• PROBLEM STATEMENT: The lines needed are those below that contain the word "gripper"; copy each one.

• DATASET EXTRACT:
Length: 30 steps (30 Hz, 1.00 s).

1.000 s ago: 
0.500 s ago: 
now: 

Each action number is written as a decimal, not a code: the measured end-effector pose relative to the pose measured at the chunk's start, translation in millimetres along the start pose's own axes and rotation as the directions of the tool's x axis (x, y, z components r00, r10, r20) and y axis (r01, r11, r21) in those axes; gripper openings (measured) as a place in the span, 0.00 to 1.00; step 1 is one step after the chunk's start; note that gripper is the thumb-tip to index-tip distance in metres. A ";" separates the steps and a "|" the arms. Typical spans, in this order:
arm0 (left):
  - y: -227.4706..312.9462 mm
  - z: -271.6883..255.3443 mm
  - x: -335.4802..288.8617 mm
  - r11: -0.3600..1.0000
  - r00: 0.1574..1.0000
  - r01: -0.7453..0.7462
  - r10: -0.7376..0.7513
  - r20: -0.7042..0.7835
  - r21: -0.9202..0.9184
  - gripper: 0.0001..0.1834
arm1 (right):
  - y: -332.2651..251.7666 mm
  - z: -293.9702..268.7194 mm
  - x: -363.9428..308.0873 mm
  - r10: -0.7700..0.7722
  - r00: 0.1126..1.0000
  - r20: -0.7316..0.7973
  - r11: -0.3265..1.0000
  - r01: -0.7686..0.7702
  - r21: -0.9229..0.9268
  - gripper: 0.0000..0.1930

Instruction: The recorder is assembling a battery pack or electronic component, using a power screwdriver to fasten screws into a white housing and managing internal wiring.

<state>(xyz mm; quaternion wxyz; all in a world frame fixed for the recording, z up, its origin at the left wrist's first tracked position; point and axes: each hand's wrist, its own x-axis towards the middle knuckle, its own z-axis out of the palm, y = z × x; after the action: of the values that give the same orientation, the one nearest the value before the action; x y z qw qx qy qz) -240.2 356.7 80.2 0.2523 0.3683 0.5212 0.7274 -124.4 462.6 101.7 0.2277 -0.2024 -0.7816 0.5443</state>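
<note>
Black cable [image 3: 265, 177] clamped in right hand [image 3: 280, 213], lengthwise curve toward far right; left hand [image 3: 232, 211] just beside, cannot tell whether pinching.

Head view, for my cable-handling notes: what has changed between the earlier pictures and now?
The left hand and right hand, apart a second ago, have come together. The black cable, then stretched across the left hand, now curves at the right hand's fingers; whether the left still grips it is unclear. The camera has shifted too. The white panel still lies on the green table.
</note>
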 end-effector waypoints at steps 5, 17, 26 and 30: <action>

• SOLUTION BELOW:
Each action number is written as a decimal, not a code: the measured end-effector pose relative to the pose measured at the chunk's start, translation in millimetres along the start pose's own axes and rotation as the directions of the tool's x axis (x, y, z components r00, r10, r20) and y axis (r01, r11, r21) in those axes; gripper openings (measured) as a place in the span, 0.00 to 1.00; step 1 is one step after the chunk's start; note that gripper is the thumb-tip to index-tip distance in metres. A ";" separates the steps and a "|" the arms. Typical spans, in this order:
  - gripper: 0.0001..0.1834
  - gripper: 0.0000..0.1930

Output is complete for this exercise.